Teaching and research in Modern Languages and Cultures has suffered severe attrition in Scotland in recent years. There have been cuts or ongoing threats of cuts in the range of languages taught at Edinburgh and St Andrews. Languages provision at Strathclyde has been reduced severely with the loss of Russian and German and a massive reduction in the complement of full academic staff in the remaining areas. The University of the West of Scotland is phasing out languages, and Glasgow Caledonian does not offer language degrees. At Stirling, only French and Spanish degree courses are provided. Notwithstanding serious reductions in staffing over some years, Glasgow remains the key provider of degree courses in a wider range of foreign languages and cultures in the West of Scotland.

Alongside the threat to degree programmes in Modern Languages, there is a serious threat to cut courses in Adult and Continuing Education. Language classes account for a major part of the activities of this unit. The proposal to axe these courses along with the plans potentially to cut degree level courses in Czech, Polish, German, Italian and Russian represent a comprehensive assault on educational provision in foreign languages and cultures in the city of Glasgow and the West of Scotland.

We call on you as the Minister responsible for Higher Education to do everything in your power to influence the management of the University of Glasgow and to ensure that the University continues to fulfil its historic role as an outward-looking institution rooted in the community that it serves rather than working primarily to maximise income in the international marketplace. In this respect the recent British Academy report urges universities to `adopt a wider definition of `internationalisation' rather than focus simply on the recruitment of overseas students'. The University of Glasgow must continue to serve the needs of Scotland in providing excellent higher education that can open up international and European perspectives for the young people of Scotland, giving them the opportunity to develop high-level linguistic skills and intercultural understanding as part of a broad ranging humanities education.

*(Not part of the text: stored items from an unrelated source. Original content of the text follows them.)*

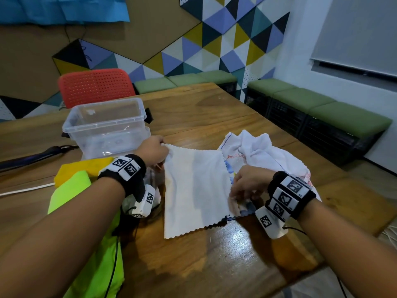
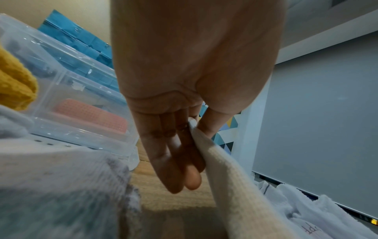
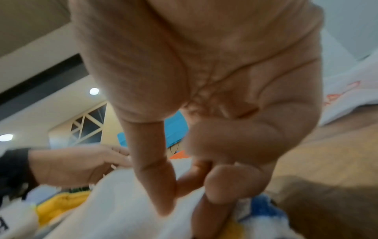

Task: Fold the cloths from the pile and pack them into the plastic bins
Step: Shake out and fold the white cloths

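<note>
Fingers and thumb of the left hand [image 1: 153, 149] pinch the far corner of a white cloth [image 1: 195, 190]; the right hand [image 1: 247, 183] pinches its near right edge. The pile [image 1: 262, 149] lies just beyond the right fingers, the bin [image 1: 103, 123] past the left.

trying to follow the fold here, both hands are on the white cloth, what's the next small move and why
Probably carry the far corner pinched by the left hand toward the near edge, folding the white cloth in half. It lies spread flat on the table, with the right hand gripping its right edge, and the clear bin stands open.
</note>
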Motion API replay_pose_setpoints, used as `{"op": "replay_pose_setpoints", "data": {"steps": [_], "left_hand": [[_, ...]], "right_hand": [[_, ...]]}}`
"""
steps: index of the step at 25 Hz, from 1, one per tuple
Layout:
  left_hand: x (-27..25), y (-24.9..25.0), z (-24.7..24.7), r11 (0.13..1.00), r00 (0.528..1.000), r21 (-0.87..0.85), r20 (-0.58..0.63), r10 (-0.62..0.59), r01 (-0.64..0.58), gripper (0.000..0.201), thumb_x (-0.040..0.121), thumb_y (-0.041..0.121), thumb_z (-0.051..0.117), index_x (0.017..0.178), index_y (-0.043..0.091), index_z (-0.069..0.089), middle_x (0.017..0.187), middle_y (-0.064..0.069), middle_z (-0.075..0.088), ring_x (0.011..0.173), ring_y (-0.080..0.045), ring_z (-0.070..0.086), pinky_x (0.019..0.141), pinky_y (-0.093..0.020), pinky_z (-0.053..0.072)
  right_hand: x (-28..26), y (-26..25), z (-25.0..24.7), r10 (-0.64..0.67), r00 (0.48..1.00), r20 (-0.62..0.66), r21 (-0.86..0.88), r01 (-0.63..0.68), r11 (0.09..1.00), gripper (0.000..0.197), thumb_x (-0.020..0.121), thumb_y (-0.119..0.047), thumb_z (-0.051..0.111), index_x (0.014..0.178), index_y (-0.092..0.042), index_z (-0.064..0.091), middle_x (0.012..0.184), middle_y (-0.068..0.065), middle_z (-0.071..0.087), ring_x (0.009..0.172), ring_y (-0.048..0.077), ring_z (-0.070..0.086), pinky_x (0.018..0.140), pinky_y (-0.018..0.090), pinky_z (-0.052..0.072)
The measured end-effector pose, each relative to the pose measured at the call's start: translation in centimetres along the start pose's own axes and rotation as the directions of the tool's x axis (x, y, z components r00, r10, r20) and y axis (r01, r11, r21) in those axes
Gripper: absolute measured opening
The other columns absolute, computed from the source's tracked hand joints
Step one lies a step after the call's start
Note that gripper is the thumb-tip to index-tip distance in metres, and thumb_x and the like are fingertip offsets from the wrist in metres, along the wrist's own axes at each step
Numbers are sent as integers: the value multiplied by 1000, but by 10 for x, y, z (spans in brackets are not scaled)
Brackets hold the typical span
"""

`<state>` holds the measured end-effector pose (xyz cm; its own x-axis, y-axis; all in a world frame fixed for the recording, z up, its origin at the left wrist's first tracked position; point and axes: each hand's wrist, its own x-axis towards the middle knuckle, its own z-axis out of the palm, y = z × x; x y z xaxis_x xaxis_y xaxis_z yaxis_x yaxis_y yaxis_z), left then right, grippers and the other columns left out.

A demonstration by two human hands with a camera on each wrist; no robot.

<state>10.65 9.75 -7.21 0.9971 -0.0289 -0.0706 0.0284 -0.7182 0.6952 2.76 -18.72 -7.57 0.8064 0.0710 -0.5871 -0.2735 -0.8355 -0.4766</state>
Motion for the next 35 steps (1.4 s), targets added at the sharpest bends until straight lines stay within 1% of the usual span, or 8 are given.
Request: {"op": "replay_pose_setpoints", "data": {"steps": [6, 15, 19, 25, 27, 30, 32, 35], "left_hand": [[-1, -2, 5, 1000, 1000, 0, 11, 2, -2, 16, 92, 7, 47, 99, 2, 60, 72, -15, 63, 56, -27, 61, 52, -35, 54], [0, -8, 5, 999, 1000, 55, 32, 0, -1, 11, 90, 8, 49, 91, 9, 60, 72, -12, 67, 61, -26, 63, 54, -33, 52], [-1, -5, 7, 992, 999, 124, 53, -15, 8, 9, 91, 9, 53, 94, 13, 60, 79, -12, 69, 69, -28, 67, 59, -37, 57], [-3, 2, 3, 955, 993, 293, 85, -82, 54, 5, 81, 6, 58, 77, 7, 61, 82, -12, 63, 80, -28, 58, 65, -30, 46], [-14, 15, -3, 842, 946, 539, 261, -192, 23, 13, 82, 10, 59, 70, 10, 56, 76, -7, 57, 69, -23, 54, 54, -22, 41], [-34, 35, -9, 648, 775, 762, 408, -483, 3, 15, 88, 22, 66, 78, 12, 63, 76, -3, 62, 61, -15, 54, 52, -17, 45], [-38, 39, -7, 620, 842, 777, 405, -356, -111, 16, 89, 30, 66, 90, 14, 67, 85, -1, 67, 73, -16, 61, 69, -26, 54], [-32, 51, 16, 792, 951, 540, 264, 160, -283, 15, 87, 11, 56, 90, 20, 67, 93, 3, 69, 88, -18, 65, 75, -33, 56]], "right_hand": [[-11, 5, 18, -72, 989, -127, 65, 81, 995, 47, 68, 0, 83, 97, -15, 51, 70, 7, 66, 50, 18, 57, 44, 25, 48], [-21, 27, 4, -77, 964, -254, 202, 130, 971, 30, 77, 7, 66, 94, -11, 49, 82, 17, 59, 56, 26, 60, 50, 33, 55], [-22, 35, 4, -74, 961, -265, 104, 105, 989, 31, 76, 4, 69, 98, -12, 54, 89, 13, 62, 62, 24, 62, 46, 26, 51], [-19, 36, 8, -57, 968, -245, -69, 41, 997, 35, 75, 7, 69, 97, -17, 57, 95, 14, 63, 72, 37, 71, 52, 40, 61], [-19, 38, 8, -66, 970, -234, -109, 42, 993, 36, 73, 7, 67, 96, -18, 57, 94, 12, 64, 73, 36, 71, 57, 43, 62], [-22, 41, 5, -85, 973, -215, -145, 55, 988, 32, 74, 1, 69, 95, -20, 57, 90, 12, 66, 75, 36, 69, 59, 38, 60], [-27, 45, 5, -91, 973, -213, -127, 64, 990, 31, 75, -12, 77, 98, -18, 57, 87, 12, 70, 63, 33, 66, 56, 35, 55], [-30, 51, 7, -81, 985, -152, -166, 55, 985, 48, 69, -23, 88, 103, -22, 55, 89, 3, 66, 69, 22, 64, 54, 29, 53]]}}
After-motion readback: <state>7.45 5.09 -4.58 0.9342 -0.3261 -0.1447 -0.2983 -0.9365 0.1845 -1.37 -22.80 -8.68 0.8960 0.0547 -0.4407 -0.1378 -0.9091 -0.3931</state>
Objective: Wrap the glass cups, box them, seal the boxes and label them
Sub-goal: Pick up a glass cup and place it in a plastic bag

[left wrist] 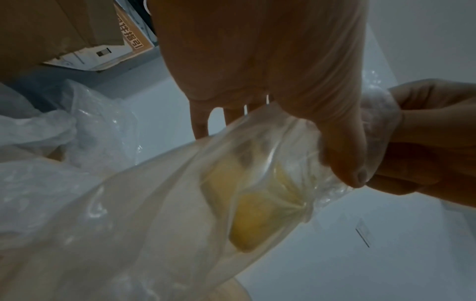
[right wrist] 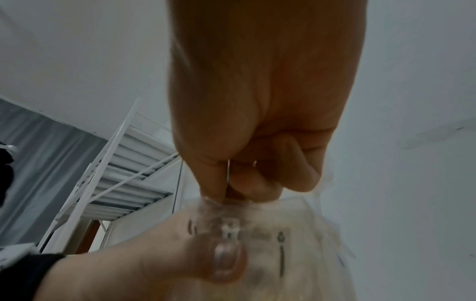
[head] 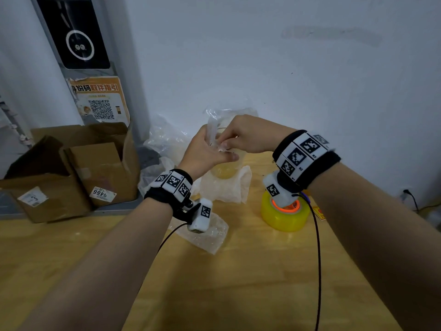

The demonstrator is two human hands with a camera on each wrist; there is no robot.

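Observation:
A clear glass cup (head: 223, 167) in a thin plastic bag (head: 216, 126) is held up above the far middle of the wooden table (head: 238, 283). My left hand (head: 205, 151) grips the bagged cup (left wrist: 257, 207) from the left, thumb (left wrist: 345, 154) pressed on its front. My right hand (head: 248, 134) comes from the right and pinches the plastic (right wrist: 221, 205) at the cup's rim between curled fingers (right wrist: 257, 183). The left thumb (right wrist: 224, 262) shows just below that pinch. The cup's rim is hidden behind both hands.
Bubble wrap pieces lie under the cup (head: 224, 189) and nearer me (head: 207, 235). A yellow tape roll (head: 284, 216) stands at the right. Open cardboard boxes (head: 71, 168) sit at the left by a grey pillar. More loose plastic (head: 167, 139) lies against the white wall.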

Student demonstration against cutting courses in Glasgow which took place on 16th February 2011. Some 2000-3000 people took part. See for instance: BBC: "Thousands protest over Glasgow University 'course cuts'" >



*) Three alternatives have been offered:

  • Withdrawal from three language areas, no longer offering them to honours level. This would release resources for reinvestment in French and Hispanic.
  • Withdrawal from two language areas, no longer offering them to honours level
  • Preservation of joint honours programmes in the majority of the main areas of activity, with single honours in the remainder, moving staff to "teaching only" contracts as appropriate.

The aim of the cuts is to save L750 000 annually.

(The quote is from a Glasgow University Court document, February 2011.)

The five areas are: French, Hispanic, Italian, German. Slavonic (Czech, Russian and Polish).

Slavonic Studies is a part of CRCEES, a Language-Based Centre of Excellence for the Study of Central and Eastern Europe, funded by the British grant giving bodies of AHRC and ESRC in 2006-2011 by L4,7 million pounds. The highly intensive language courses in Czech, Russian and Polish, are an essential part of the CRCEES provision. The other Glasgow University pillar of CREES is "Central European Studies" a social sciences department. Glasgow University students study social science courses in CEES and cultural studies courses in Slavonic. Both provisions jointly create a unique synergy. If Slavonic Studies in the College of Arts is closed, the unique synergic centre for the study of Central and Eastern Europe in Glasgow (made up of CEES and Slavonic) will be weakened. In depth study of some languages and cultures (full university Honours courses) will no longer be possible.